* [Your instructions]: Which lines have the string "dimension"? Copy all of them from the entries below.

Records excerpted from a collection
--- --- ---
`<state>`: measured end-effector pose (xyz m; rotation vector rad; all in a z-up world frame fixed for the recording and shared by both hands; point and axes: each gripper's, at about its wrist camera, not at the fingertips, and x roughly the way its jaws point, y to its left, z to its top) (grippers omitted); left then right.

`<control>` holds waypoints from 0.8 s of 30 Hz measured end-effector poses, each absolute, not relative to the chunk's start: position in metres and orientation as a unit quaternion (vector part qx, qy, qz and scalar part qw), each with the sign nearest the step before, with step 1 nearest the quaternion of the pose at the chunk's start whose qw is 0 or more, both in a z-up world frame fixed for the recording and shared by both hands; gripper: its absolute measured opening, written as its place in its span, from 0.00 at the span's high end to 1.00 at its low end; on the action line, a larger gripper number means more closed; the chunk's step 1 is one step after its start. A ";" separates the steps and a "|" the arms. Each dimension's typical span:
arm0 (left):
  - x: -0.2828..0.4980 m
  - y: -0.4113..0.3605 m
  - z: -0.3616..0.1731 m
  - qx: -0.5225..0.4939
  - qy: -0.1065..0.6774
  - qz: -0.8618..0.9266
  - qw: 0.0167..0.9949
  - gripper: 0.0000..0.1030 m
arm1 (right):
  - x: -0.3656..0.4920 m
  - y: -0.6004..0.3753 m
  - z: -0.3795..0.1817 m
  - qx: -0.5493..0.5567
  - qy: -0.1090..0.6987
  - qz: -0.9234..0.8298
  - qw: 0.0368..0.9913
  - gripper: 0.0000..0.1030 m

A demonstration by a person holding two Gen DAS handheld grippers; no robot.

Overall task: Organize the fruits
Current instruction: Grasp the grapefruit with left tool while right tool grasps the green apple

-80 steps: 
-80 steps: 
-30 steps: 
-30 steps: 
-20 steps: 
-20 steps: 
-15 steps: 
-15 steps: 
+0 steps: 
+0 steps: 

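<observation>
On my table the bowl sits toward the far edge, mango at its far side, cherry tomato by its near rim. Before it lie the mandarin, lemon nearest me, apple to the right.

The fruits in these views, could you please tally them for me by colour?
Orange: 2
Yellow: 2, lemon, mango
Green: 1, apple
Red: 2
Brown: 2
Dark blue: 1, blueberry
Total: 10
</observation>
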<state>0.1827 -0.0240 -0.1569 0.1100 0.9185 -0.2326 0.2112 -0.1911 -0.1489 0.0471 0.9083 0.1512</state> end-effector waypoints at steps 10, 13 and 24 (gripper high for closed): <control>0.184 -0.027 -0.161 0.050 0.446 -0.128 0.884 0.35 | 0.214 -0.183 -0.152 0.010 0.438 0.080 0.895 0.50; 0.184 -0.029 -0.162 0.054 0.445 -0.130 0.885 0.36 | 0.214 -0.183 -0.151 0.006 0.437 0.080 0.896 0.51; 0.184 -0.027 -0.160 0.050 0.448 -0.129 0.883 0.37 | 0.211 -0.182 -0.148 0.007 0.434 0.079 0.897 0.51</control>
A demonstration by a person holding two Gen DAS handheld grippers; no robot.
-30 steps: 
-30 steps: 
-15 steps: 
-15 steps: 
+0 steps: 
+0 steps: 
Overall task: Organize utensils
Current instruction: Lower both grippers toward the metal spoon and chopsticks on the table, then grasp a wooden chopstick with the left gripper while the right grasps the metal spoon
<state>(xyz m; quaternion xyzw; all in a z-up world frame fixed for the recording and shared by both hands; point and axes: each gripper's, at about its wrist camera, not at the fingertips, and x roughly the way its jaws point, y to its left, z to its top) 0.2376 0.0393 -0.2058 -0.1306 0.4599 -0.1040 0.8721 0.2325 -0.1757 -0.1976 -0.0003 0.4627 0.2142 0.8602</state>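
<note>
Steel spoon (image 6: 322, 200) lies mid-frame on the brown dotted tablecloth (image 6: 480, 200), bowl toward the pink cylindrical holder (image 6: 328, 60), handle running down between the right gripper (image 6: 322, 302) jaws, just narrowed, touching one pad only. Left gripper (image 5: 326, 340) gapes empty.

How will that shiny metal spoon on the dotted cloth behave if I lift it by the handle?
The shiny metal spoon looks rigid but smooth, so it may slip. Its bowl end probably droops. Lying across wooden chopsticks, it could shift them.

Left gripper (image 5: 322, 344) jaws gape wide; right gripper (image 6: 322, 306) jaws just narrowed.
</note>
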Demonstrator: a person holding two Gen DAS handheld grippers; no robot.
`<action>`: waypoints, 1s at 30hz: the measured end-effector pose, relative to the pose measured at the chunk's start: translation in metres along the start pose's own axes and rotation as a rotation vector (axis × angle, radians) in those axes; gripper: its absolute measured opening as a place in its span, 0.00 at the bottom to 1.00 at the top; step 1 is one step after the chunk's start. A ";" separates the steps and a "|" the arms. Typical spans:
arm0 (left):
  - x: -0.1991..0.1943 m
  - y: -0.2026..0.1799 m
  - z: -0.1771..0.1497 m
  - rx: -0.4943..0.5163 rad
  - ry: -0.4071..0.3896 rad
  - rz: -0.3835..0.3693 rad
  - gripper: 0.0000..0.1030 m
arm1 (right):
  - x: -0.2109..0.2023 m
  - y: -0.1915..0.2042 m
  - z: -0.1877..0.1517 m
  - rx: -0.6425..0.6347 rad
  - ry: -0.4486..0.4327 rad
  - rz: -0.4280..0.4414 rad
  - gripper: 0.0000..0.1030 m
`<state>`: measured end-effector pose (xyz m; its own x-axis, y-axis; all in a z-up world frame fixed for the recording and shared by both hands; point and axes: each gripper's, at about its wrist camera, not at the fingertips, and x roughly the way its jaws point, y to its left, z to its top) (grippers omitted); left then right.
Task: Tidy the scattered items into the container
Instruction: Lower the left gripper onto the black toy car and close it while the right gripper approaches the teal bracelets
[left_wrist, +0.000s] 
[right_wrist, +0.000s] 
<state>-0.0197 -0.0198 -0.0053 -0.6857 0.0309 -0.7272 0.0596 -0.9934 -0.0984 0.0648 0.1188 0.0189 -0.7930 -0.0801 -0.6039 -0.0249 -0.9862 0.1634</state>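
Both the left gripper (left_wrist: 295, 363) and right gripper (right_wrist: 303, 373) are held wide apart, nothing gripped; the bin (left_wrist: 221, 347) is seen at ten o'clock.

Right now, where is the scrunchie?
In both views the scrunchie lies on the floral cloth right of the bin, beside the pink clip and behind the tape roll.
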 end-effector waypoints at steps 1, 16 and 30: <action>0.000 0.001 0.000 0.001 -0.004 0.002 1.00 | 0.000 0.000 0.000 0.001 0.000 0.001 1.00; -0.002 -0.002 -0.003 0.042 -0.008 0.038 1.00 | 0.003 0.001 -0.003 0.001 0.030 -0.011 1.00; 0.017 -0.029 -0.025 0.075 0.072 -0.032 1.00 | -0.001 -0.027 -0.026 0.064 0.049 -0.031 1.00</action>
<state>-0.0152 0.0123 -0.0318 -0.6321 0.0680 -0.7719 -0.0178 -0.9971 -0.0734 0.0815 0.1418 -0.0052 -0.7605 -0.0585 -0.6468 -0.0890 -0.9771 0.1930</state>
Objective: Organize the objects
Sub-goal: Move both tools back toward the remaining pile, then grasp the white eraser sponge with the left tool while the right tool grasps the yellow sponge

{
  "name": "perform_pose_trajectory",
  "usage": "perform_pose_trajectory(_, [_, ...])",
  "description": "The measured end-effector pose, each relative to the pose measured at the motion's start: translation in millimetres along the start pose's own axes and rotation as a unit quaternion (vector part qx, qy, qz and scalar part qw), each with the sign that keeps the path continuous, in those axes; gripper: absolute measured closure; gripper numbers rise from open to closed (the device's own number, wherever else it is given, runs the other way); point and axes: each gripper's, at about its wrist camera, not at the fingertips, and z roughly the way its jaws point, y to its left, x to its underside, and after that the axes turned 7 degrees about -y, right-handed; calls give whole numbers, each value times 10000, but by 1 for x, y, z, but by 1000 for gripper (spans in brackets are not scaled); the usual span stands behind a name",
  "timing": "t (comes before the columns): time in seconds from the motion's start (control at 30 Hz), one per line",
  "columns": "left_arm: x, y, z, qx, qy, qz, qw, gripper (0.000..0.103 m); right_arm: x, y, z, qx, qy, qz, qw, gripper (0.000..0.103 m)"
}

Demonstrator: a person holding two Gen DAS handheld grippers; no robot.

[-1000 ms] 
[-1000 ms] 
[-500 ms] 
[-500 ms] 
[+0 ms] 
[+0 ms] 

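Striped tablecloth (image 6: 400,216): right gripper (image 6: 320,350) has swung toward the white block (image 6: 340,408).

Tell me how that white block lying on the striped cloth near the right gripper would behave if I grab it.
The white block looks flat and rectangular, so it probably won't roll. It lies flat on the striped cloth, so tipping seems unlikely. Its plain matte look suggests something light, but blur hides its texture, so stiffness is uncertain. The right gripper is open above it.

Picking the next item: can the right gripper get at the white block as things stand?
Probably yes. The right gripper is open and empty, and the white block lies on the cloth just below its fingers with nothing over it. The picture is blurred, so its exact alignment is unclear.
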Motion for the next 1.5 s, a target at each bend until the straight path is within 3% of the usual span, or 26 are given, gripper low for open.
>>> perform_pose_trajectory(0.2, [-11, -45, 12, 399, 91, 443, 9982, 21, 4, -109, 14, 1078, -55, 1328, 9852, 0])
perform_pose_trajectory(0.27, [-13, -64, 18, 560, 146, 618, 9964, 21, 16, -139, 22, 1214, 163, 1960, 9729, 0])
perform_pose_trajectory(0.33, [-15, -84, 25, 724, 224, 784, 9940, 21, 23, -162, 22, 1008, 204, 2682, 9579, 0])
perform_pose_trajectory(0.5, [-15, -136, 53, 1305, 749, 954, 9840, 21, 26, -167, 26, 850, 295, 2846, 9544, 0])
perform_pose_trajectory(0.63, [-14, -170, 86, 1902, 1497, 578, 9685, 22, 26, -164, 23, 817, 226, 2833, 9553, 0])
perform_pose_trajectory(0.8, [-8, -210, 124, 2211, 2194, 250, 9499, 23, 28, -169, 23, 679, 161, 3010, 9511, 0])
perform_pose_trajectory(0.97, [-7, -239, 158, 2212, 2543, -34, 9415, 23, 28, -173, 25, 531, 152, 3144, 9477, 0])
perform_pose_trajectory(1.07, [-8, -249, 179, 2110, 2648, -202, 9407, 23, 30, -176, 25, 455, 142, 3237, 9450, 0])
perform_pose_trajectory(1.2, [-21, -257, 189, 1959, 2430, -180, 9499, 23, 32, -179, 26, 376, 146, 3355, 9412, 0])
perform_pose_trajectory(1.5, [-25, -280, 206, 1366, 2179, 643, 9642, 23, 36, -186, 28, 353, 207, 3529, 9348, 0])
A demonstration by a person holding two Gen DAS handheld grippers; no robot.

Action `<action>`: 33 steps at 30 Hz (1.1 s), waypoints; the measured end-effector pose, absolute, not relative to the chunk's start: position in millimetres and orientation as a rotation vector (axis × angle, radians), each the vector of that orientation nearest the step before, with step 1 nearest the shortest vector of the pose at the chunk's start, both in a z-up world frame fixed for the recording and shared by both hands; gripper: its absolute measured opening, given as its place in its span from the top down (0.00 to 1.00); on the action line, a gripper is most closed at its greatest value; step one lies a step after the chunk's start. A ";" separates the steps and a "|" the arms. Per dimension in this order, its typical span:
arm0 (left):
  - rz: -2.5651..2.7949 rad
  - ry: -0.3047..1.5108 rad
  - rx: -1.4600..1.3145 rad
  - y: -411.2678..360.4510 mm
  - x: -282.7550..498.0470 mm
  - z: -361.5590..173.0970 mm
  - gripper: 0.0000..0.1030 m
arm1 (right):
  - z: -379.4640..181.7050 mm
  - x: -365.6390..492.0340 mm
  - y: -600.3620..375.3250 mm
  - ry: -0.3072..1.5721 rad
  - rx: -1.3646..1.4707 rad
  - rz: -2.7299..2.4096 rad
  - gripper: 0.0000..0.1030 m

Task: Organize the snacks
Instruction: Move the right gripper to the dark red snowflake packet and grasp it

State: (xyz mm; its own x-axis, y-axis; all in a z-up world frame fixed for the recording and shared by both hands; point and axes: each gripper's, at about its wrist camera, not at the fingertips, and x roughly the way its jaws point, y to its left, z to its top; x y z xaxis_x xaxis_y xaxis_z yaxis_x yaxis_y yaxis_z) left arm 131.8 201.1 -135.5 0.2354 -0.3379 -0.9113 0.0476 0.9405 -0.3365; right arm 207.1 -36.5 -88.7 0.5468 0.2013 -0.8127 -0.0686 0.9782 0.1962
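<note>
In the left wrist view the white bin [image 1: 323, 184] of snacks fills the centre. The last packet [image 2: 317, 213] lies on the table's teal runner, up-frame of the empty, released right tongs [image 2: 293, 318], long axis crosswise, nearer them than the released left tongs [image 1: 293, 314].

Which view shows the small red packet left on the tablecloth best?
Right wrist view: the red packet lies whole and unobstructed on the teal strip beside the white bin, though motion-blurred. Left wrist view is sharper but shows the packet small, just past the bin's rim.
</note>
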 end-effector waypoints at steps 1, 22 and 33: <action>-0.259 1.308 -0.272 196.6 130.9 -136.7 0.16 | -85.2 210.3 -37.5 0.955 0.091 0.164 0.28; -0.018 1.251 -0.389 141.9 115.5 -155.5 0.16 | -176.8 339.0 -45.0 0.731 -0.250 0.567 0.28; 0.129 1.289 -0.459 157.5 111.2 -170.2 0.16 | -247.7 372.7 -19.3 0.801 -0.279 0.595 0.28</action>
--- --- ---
* [Answer box]:
`<control>` holds waypoints from 0.8 s of 30 Hz measured end-effector poses, each absolute, not relative to the chunk's start: position in metres and orientation as a unit quaternion (vector part qx, qy, qz and scalar part qw), each with the sign nearest the step before, with step 1 nearest the quaternion of the pose at the chunk's start whose qw is 0 or more, both in a z-up world frame fixed for the recording and shared by both hands; gripper: its absolute measured opening, written as its place in its span, from 0.00 at the span's high end to 1.00 at its low end; on the action line, a larger gripper number means more closed; the chunk's step 1 is one step after its start. A ";" separates the steps and a "|" the arms. Each dimension's typical span:
Action `<action>`: 33 steps at 30 Hz (1.1 s), waypoints; the measured end-effector pose, absolute, not relative to the chunk's start: position in millimetres and orientation as a rotation vector (axis × angle, radians), each the vector of that orientation nearest the step before, with step 1 nearest the shortest vector of the pose at the chunk's start, both in a z-up world frame fixed for the recording and shared by both hands; gripper: its absolute measured opening, given as its place in its span from the top down (0.00 to 1.00); on the action line, a gripper is most closed at its greatest value; step one lies a step after the chunk's start. A ";" separates the steps and a "|" the arms. Per dimension in this order, its typical span:

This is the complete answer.